Ближе к вечеру собрались в обратную дорогу в город. Манул торжественно сжёг в костре весь мусор, который пособирали Чертёна, Полина и Лосик, – бутылки, пакеты, банки, даже чьи-то носки. Присели на дорогу. Потом отправили девушек вперёд, да и дружно затушили костёр самым неуважительным образом.
К станции подходили уже в вечерних сумерках. За спинами в тёмно-синие облака садилось красное солнце, как предвестник холодов. Подкатила электричка, и все присутствующие погрузились в тёплый вагон, заняв собою и рюкзаками целых две "секции".
Рыжий, как всегда, расчехлил гитару, начав лабать какой-то "типа рок-н-ролл", а Леший вместе с Манулом вышел курить в тамбур.
– Айда сегодня ко мне. Отец по субботам баню делает, – внезапно озвучил приглашение Манул.
– Можно и так.
– Ты решил в Энск ехать, я слышал?
– Агась. Только пересоберусь в Михайловске ещё.
– Смотри. Туда можешь и стопом, пока погода позволяет без снега и метели. А обратно – как потянет, так и едь. Ты хорошо дружишь с интуицией, но не прицепляйся к Вавилону, по крайней мере, этой зимой.

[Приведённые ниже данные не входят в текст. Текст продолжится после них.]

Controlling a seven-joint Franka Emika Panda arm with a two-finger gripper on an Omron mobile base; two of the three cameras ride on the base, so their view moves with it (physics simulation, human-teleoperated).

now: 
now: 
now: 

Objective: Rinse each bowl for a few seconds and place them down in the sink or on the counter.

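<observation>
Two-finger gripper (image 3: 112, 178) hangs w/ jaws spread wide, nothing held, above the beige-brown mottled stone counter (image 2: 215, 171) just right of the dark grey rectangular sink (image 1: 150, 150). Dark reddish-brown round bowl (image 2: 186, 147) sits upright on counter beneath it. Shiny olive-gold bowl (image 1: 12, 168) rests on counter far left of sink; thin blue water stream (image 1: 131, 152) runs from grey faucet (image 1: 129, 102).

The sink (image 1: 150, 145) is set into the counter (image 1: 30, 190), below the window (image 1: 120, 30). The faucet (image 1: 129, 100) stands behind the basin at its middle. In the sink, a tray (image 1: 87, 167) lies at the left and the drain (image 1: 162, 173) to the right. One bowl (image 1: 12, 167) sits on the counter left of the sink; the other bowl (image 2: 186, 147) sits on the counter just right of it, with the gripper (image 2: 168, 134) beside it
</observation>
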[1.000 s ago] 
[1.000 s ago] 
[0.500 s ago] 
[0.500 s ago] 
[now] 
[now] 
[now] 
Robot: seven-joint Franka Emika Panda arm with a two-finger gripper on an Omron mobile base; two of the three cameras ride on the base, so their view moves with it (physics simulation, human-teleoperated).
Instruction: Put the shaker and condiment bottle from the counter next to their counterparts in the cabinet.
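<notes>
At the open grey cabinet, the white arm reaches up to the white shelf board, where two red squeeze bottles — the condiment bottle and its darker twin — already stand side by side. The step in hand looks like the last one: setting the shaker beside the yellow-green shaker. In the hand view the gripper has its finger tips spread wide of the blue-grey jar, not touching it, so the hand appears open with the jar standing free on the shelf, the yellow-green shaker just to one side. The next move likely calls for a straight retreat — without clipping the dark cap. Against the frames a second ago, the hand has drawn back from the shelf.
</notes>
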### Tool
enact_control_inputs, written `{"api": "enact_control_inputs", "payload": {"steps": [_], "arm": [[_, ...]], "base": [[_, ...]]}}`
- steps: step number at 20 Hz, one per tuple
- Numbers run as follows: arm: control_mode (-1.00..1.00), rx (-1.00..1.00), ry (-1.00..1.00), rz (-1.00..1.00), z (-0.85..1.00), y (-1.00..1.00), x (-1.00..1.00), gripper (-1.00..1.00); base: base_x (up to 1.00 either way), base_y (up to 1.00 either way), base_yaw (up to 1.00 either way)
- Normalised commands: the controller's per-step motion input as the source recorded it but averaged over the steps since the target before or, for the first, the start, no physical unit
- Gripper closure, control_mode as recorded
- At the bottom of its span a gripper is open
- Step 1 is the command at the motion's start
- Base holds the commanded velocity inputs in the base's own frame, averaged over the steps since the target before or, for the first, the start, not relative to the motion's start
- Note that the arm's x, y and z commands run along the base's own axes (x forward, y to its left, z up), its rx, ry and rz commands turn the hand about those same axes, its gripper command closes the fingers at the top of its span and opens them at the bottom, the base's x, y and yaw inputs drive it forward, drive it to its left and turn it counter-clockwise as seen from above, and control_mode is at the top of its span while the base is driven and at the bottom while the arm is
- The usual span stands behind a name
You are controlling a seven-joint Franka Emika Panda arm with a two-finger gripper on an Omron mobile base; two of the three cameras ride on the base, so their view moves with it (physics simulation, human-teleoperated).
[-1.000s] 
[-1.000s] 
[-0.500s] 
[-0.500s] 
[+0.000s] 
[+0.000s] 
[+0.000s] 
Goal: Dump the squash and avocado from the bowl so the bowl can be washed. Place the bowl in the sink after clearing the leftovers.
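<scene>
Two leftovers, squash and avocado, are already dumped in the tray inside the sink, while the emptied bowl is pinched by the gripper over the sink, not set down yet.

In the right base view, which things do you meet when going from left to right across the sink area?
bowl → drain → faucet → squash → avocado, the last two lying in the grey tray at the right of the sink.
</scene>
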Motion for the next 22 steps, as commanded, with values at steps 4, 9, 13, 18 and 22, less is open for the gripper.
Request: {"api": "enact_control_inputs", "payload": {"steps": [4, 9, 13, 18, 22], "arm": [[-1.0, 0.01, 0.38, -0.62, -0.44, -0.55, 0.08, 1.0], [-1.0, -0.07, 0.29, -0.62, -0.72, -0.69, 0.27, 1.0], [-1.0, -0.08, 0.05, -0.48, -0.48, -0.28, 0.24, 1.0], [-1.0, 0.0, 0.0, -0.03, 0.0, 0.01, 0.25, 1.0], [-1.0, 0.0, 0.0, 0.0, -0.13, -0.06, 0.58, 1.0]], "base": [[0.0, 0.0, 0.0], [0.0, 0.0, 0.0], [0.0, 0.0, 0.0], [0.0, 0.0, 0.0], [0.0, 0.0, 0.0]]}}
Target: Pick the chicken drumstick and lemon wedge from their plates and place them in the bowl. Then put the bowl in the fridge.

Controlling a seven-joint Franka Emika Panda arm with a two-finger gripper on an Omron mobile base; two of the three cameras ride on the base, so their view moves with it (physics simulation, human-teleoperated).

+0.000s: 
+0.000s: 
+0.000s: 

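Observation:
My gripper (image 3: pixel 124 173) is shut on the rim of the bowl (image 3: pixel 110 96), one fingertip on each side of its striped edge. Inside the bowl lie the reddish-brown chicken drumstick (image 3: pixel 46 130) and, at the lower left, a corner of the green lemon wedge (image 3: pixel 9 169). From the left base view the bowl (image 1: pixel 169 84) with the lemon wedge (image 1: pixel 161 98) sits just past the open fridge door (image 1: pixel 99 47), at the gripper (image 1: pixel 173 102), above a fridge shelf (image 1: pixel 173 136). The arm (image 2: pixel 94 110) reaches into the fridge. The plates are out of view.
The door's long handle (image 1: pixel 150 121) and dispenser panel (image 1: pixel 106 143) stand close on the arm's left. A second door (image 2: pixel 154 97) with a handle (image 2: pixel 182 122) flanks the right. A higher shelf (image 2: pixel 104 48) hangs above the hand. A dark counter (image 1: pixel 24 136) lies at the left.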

– Спасибо. Еды же какой-нибудь надо будет тебе?
– Не беспокойся. У меня всё есть, да и на вас найдётся. На Сортировке мы покинем состав. Там посмотрим по расписанию, на чём можно ко мне доехать.
Манул, не торопясь и обстоятельно, забил трубку, хотя Леший был напряжён и высматривал контролёров.
За всё время до "Сортировки", оные так и не появились.
После "Огородной" в электричке на глазах у пассажиров началось шумное прощание. Основной состав неформалов выходил на Вокзале. Этл, Юки и Малыш собрались ехать дальше – в Кольцово. Тем более, что эта электричка, возможно, поедет как раз на Каменское направление.
Леший в обществе Ольги и "Шаманов" покинул электричку, спрыгнув на платформу "Сортировки" под светом фонарей.
Манул забежал на станцию, глянул в расписание и вышел, почёсывая затылок.
– Дамы и господа, – сказал он вполголоса, – предлагаю вам небольшую, но приятную прогулку до "пермской горловины".
– А палево? – спросила Полина.
– Хочешь что-то спрятать – положи на видное место, – ответил Манул, – будем атаковать наглостью.
Леший, после поездки до Аяти полностью доверяющий в вопросах трейнхопа Манулу, не сомневался и в этот раз. Они взвалили рюкзаки на плечи, перепрыгнули заборчик за платформой и шумным табором почапали по тропинке вдоль путей, выводившей на просёлок.
Через полчаса быстрого шага показался тот самый "последний светофор", в кустах у которого нужно было прятаться, выжидая товарняк.
– Здесь даже "лавочки" есть, – Манул показал на поваленное бревно и мангал в близлежащей сосновой рощице, – сейчас мы разведём костерок и "типа мы грибники".
С этими словами Манул начал собирать шишки вокруг, складывая их в мангал. Потом где-то нашёл бумагу и поджёг. Выглядело довольно натурально – пять человек сидят субботним вечером у мангала, типа что-то жарят, поглядывают на поезда. На всякий случай, Леший обезопасил место вокруг мангала, чтобы тот, прогорев, не выпустил из себя ни одной искры на хвойный опад. В это время Полина тренькала на варгане а Ольга и Лосик просто протягивали руки к мангальному небольшому костерку из шишек.
Мимо промчал один товарняк с контейнерами, без остановки. Потом второй – малым ходом – в сторону Екатеринбурга. Потом ещё один. И наконец, через сорок минут ожидания, на путях перед "красным" затормозил со скрипом грузовой с хопперами. Светящийся огнями локомотив проехал мимо импровизированного "пикника" и остановился возле самой стрелки.
– Идеально! – воскликнул Манул, – на старт, внимание, поскакали!